If taken seriously, the establishment of minimum income payments could by itself counteract any effect that technological advance of the labor-saving kind would have on labor’s share in the National Income. Milton Friedman of the University of Chicago, the originator of the negative income tax idea, and erstwhile economic adviser to Senator Goldwater, favored this method as a means of providing supplemental income to poorer groups without government interference in the manner in which they spend it. By contrast, medical insurance, housing and educational subsidies, and similar measures maintain the standard of living of the poor on a selective basis. They not only correct the distribution of income, but also affect and, in a sense, correct the pattern of living. They provide better education, for example, rather than more color television. Milton Friedman rejects such paternalism. He feels that whoever prefers color television to better health and housing should get it.

The Commission seems to side in its proposals with Professor Galbraith, who in essence says that the individual consumer, rich and poor alike, does not always know what is best for him. Some choices would be better made for him by the government. The Report does not spell this out—except in the fine print of some of the dissenting comments. But this might again be the price the Commission has to pay for arriving at a broad general consensus.

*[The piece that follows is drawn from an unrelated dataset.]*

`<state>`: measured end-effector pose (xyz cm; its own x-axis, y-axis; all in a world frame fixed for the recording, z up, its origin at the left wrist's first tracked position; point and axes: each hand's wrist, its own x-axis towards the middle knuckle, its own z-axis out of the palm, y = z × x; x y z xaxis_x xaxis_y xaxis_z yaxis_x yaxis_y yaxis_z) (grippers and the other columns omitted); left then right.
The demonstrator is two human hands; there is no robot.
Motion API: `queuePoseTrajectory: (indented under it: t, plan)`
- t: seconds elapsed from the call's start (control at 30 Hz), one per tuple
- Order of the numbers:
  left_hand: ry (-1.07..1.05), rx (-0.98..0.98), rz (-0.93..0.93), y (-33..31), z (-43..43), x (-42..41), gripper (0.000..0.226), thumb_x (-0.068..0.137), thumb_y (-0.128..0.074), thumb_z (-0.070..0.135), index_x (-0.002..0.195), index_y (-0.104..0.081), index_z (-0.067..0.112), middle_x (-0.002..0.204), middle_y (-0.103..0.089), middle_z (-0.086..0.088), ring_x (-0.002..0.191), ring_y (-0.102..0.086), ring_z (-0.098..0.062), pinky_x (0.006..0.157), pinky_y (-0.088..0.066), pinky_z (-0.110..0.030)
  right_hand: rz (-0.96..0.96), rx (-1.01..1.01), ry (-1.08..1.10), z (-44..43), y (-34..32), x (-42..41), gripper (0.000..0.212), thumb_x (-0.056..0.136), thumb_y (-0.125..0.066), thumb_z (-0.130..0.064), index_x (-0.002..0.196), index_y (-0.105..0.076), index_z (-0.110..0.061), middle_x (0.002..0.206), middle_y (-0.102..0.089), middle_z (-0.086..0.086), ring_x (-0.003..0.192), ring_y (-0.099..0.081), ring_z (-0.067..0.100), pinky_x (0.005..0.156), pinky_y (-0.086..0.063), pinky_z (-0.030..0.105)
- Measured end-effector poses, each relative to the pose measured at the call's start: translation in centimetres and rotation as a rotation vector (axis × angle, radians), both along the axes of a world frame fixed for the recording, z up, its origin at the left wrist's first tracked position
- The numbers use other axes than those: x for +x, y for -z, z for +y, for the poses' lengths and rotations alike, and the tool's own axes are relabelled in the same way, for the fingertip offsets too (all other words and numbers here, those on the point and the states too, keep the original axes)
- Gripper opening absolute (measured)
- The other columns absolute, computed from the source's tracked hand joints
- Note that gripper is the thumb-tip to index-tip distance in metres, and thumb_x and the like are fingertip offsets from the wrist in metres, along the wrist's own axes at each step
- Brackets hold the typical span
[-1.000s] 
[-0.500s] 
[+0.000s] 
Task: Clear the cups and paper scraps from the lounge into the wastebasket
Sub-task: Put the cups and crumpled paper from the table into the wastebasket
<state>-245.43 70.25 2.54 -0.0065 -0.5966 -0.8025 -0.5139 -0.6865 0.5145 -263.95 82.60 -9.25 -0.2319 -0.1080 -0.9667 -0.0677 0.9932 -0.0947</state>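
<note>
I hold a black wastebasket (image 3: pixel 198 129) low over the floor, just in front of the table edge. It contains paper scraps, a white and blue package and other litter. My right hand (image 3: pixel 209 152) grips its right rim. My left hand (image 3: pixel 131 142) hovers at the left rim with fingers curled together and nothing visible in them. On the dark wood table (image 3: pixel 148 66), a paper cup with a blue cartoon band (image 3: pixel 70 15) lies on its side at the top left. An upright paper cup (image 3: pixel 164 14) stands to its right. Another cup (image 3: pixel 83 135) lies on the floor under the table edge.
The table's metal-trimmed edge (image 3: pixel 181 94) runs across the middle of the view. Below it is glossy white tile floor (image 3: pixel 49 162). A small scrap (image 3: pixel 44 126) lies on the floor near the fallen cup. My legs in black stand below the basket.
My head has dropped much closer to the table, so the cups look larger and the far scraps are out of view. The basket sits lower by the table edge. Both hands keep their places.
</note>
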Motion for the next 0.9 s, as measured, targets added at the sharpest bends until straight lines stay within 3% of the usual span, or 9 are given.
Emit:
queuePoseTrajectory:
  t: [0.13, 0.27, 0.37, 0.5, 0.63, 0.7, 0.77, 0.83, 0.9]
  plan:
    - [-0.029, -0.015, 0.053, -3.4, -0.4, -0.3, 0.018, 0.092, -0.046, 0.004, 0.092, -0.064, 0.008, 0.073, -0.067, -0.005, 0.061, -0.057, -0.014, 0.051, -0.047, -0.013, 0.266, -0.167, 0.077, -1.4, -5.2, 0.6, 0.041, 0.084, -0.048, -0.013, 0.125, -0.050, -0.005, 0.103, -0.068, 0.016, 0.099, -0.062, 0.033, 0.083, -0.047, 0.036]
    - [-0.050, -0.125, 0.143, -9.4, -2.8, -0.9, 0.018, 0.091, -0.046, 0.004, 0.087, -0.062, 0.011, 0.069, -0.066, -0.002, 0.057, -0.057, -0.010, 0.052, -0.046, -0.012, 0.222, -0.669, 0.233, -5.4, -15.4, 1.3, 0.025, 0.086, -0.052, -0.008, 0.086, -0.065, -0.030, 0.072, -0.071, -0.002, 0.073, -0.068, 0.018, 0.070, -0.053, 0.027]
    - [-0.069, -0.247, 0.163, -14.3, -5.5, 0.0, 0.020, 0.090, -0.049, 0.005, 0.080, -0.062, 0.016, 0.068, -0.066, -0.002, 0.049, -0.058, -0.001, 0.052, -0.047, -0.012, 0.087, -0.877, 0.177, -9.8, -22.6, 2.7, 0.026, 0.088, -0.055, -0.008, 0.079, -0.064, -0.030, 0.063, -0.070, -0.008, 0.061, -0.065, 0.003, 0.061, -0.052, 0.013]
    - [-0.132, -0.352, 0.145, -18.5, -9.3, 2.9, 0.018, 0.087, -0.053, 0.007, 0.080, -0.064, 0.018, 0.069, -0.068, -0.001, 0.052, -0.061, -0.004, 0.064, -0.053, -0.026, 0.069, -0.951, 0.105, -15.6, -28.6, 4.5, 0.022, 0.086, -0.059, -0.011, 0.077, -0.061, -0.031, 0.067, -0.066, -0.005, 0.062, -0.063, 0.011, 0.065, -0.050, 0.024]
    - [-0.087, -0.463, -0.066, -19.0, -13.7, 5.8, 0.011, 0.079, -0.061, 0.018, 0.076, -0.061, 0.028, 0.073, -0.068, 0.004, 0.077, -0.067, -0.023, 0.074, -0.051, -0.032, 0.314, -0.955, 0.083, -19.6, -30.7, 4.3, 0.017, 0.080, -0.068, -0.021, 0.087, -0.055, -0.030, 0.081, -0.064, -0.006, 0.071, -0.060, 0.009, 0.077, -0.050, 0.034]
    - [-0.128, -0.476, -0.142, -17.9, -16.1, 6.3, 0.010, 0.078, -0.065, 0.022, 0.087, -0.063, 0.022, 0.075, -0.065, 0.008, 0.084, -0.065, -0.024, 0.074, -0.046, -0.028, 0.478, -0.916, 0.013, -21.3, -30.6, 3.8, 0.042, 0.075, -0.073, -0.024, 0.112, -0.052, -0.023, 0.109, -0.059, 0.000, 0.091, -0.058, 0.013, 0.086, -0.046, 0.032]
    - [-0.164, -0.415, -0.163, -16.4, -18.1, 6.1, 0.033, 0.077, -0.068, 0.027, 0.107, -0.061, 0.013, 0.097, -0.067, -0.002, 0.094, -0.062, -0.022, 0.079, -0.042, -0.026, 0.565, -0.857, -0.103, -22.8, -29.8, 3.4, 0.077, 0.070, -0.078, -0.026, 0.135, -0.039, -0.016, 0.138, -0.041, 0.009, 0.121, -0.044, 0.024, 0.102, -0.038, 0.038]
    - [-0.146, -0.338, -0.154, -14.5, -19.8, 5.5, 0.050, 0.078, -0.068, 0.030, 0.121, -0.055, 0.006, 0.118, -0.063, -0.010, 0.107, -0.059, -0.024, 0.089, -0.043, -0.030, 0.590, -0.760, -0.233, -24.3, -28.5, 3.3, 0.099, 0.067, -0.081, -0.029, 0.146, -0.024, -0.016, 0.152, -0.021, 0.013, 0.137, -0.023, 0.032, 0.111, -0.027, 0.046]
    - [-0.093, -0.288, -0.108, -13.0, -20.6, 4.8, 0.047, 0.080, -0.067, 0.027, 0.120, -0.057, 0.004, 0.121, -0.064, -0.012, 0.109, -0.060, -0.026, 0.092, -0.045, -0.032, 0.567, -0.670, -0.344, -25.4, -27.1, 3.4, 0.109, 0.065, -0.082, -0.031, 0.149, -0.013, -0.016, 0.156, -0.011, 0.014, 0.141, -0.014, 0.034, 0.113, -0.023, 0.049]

Like Generals who are said to be always well-prepared to fight past wars, the New Economists are still laying detailed plans to combat the Great Depression of the Thirties. Technological unemployment, like an atomic attack, might seem to be “unthinkable” but this should not prevent us from thinking hard about it. The Commission on Automation has skillfully accomplished the difficult feat of supplying some imaginative answers, while abstaining from posing clearly and sharply the most relevant questions.